Though a script is written and the actors interested, Kasdan says, prospects for a “Silverado” sequel are still iffy. “I love making Westerns,” he says, “but when you don’t get to make many pictures, maybe each one should be different. I wish the time investment on a film weren’t so enormous. Guys like Howard Hawks and John Ford who usually weren’t involved in the editing or the writing or the selling of the film sometimes turned out movies three times a year. I’m jealous of that.”

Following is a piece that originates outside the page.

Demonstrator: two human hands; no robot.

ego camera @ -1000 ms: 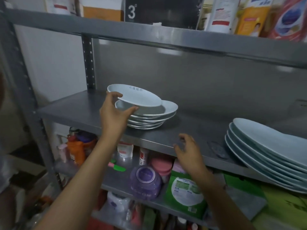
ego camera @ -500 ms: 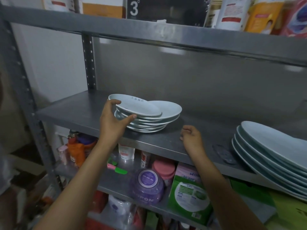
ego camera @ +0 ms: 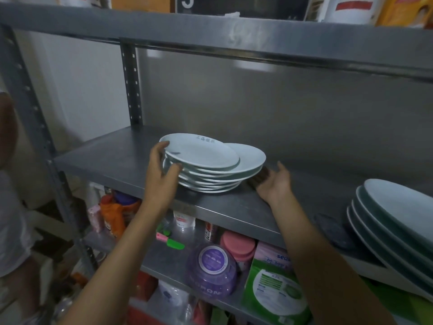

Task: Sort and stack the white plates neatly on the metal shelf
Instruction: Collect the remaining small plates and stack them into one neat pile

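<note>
Now the top plate, which a second ago was tilted above the stack in the left hand, sits down on the pile, and the right hand, earlier hovering at the shelf's front edge, has come up against the pile's right side. That suggests the placing is done and the squaring-up is in hand: the uppermost plate lies shifted toward the left fingers, while the plate beneath pokes out toward the right fingers, so the pile is not yet neat. The left fingers curl around the rims on the near-left side, thumb low and fingertips on the top rim, grasping the stack's edge. The right fingers are spread and released, palm turned toward the pile; whether they touch it I cannot tell. The plates are glossy white ceramic, round and shallow, with faint grey lettering on the top one's far rim. The shelf is dull grey metal, smooth and slightly reflective. Well beyond the right fingers, a second pile of larger plates leans at the frame's edge, with a dark flat object before it.
</note>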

Filmmaking, Kasdan says, has taken the place of therapy in his life. Putting his thoughts up there on the screen has helped him stay “balanced and whole.” Still, he acknowledges, it exacts a toll.

“I realized last year that I may not want to make movies forever,” he says. “Directing is the greatest job in the world, but the process is so hard. Each picture is like a child, a huge investment of heart and work. I decided that I want to work a lot while I have the interest in and the energy for it. Then if the time comes when I’m not having fun, I can walk away.”

Until that time, his primary concern is growing as a director, ensuring that his appetite for material doesn’t flag.

“I want each movie to be an ambitious bite,” Kasdan says with a smile. “(Akira) Kurosawa, the greatest director who ever lived, said that villains have arrived at what they’re going to be . . . that’s their flaw, but that heroes evolve--they’re open to change and growth. I want to be evolving. When you’re set, you might as well it give it all up.”